■ Task item: Please repeat the listing below in its entirety, exactly.

■ Data shown:
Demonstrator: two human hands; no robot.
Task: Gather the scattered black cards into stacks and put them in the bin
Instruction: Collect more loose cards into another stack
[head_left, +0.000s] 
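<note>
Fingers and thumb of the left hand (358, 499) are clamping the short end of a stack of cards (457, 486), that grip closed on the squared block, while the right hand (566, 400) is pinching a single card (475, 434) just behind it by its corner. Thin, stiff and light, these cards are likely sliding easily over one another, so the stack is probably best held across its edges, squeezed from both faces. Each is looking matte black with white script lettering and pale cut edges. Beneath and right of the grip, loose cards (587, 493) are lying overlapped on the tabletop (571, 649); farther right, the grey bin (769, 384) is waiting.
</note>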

■ Task solution:
Demonstrator: two human hands; no robot.
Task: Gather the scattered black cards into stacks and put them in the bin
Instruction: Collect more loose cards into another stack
[head_left, +0.000s] 
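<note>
Fingers and thumb of the left hand (358, 499) are clamping the short end of a stack of cards (457, 486), that grip closed on the squared block, while the right hand (566, 400) is pinching a single card (475, 434) just behind it by its corner. Thin, stiff and light, these cards are likely sliding easily over one another, so the stack is probably best held across its edges, squeezed from both faces. Each is looking matte black with white script lettering and pale cut edges. Beneath and right of the grip, loose cards (587, 493) are lying overlapped on the tabletop (571, 649); farther right, the grey bin (769, 384) is waiting.
</note>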

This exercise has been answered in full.